Look for the line that has "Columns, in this" in the material below; please repeat it and every line after it, exactly, up to and including the line that has "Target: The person", and nothing else.

###

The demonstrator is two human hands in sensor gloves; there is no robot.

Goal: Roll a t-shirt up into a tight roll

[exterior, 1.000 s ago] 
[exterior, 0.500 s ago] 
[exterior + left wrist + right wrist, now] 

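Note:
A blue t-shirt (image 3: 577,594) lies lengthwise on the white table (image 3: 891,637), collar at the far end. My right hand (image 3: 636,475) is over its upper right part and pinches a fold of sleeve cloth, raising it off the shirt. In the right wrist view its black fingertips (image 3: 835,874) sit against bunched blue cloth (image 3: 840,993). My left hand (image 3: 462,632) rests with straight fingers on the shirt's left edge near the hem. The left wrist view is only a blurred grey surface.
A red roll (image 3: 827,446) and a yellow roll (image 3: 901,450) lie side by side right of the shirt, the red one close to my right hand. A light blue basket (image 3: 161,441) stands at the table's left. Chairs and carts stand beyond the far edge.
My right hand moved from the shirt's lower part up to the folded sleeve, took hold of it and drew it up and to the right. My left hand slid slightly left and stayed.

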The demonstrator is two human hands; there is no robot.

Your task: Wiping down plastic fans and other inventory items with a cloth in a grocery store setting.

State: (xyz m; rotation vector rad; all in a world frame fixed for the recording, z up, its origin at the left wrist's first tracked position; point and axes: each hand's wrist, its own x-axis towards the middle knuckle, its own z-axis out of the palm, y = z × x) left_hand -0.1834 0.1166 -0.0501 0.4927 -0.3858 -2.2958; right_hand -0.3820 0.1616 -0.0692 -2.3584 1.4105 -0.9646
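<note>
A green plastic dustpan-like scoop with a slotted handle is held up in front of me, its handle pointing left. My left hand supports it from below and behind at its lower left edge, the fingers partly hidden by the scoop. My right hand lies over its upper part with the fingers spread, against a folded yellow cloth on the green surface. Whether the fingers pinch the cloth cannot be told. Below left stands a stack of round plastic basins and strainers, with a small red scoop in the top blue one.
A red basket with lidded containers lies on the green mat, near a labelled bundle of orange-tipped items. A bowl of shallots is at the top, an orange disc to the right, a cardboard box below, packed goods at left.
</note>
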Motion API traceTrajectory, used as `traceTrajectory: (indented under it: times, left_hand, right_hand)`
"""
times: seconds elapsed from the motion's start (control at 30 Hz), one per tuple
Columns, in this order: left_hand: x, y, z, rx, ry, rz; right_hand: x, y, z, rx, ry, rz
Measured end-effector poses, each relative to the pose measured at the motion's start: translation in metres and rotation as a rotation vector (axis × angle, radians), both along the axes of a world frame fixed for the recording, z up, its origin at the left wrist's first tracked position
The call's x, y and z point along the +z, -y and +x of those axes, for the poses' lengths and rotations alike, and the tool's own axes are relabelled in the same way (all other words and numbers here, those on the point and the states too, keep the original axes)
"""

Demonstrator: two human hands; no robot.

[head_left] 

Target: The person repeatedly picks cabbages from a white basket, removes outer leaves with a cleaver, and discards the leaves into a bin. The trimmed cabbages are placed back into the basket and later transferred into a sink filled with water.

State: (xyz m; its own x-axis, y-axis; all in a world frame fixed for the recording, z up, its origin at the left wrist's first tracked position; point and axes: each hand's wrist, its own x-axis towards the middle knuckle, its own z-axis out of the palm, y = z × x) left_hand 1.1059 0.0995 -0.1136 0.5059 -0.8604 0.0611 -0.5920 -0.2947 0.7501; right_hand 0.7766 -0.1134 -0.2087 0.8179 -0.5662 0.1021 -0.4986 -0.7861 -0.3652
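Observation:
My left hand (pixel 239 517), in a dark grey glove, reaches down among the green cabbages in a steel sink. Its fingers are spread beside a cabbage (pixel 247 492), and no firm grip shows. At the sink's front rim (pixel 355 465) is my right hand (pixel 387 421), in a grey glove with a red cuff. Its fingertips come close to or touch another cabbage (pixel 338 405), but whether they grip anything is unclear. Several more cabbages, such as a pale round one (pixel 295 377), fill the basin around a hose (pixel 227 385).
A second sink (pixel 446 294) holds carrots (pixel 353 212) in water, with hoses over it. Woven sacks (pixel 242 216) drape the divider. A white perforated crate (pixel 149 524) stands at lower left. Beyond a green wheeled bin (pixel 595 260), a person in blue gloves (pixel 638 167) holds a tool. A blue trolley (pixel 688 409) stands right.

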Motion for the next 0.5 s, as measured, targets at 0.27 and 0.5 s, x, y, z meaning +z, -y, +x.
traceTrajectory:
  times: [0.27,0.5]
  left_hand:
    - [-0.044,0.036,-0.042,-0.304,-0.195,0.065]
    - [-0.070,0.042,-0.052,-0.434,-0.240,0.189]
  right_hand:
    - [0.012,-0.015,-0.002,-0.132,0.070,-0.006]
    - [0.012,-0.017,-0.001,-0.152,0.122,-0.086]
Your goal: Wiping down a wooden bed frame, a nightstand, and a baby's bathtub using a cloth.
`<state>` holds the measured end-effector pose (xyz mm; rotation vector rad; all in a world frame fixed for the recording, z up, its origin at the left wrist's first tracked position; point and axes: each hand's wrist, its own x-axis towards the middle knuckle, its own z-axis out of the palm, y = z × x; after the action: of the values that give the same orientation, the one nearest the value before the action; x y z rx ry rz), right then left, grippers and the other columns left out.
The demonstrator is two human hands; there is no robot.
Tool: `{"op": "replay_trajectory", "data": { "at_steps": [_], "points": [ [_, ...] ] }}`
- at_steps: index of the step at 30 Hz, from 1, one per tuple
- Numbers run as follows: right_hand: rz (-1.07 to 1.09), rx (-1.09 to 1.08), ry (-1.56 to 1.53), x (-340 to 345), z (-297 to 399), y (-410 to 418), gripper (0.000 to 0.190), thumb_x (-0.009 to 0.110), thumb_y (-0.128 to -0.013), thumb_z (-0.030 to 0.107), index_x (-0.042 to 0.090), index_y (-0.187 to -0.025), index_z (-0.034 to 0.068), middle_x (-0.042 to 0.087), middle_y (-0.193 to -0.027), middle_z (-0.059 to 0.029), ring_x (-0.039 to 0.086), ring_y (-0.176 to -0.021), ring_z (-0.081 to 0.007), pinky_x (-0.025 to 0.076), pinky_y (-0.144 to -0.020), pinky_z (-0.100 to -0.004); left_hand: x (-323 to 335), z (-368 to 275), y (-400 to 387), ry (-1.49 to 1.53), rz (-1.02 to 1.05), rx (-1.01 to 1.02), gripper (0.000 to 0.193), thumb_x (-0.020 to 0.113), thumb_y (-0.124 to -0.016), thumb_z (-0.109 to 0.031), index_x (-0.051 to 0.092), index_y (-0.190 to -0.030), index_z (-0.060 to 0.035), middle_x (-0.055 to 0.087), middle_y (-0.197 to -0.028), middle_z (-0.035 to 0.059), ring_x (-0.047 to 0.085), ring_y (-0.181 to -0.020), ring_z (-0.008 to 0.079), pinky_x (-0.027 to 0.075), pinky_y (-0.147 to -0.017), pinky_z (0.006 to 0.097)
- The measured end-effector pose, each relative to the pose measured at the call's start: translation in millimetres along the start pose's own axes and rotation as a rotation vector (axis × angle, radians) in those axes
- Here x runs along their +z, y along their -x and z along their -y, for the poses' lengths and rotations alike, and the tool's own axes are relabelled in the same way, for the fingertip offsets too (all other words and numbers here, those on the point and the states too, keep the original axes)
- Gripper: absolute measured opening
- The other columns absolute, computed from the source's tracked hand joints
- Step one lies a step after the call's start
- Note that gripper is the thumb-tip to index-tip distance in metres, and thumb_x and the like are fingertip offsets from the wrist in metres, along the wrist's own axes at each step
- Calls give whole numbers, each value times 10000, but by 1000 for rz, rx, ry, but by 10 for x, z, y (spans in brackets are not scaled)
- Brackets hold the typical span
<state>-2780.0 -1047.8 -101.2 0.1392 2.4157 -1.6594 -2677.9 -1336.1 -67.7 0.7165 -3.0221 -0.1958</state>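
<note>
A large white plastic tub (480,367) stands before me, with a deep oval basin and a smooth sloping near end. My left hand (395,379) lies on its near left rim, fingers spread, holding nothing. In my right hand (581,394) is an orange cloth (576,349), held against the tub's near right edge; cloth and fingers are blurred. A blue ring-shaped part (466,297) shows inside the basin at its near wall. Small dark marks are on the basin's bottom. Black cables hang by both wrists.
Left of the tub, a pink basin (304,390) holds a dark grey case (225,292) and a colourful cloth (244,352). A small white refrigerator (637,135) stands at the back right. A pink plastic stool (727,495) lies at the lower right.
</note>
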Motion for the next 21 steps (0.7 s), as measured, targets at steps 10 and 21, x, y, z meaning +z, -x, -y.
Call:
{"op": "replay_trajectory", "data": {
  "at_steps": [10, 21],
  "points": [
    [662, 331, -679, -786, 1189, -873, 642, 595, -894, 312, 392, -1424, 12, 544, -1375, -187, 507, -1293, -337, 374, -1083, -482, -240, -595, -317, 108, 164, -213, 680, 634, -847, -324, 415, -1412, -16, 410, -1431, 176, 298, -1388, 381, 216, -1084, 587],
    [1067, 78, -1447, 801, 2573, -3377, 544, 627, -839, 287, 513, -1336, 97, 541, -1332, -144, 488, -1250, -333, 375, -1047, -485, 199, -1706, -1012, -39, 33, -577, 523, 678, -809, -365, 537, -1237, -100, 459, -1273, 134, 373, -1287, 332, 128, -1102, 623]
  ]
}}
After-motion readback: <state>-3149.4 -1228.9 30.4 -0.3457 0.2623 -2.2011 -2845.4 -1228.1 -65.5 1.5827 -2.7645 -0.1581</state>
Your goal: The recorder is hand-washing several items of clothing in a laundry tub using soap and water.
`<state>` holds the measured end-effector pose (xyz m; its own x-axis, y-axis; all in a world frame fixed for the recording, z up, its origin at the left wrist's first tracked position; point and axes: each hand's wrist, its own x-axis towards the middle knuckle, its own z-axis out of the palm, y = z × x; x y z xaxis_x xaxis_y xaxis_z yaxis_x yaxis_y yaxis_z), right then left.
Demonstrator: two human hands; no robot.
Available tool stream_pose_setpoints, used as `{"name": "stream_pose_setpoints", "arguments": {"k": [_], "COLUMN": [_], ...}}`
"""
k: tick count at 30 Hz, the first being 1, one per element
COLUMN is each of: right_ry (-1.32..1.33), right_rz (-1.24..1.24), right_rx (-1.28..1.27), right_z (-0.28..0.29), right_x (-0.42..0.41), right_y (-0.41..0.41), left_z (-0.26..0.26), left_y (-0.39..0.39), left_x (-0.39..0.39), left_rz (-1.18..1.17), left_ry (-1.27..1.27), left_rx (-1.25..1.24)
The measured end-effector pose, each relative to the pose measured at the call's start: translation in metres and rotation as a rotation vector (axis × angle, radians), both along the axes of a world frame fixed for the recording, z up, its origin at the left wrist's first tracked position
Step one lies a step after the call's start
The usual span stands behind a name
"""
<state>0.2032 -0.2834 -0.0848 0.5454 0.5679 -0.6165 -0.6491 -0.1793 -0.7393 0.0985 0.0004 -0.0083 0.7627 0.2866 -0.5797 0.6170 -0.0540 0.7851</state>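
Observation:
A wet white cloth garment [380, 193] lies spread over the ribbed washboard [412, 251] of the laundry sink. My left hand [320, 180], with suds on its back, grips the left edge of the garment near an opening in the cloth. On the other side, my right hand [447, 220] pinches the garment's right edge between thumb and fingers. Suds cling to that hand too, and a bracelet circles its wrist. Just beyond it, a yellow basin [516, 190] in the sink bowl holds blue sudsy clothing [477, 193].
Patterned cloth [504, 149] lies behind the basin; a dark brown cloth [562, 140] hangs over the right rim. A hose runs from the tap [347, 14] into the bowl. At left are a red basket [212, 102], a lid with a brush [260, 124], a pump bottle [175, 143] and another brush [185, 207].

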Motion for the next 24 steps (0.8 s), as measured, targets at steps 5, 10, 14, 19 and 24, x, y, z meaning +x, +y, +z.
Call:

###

[RESPONSE AREA]
Columns, in this order: left_hand: x, y, z, rx, ry, rz; right_hand: x, y, z, rx, ry, rz
Measured end-effector poses, each relative to the pose measured at the motion's start: translation in metres and rotation as a rotation vector (axis × angle, radians), both along the axes of a world frame fixed for the recording, z up, its origin at the left wrist's first tracked position
The call's x, y and z point along the +z, -y and +x of those axes, for the poses' lengths and rotations alike, and the tool's own axes are relabelled in the same way (all other words and numbers here, those on the point and the states too, keep the original axes)
"""

Demonstrator: two human hands; no robot.

[head_left] 

Target: The person repeatedly picks cabbages from a white basket, removes outer leaves with a cleaver, and discards the leaves into a bin. The trimmed cabbages are placed back into the basket and later transferred into a sink filled with water.

There is no more to the output, and the exercise is done.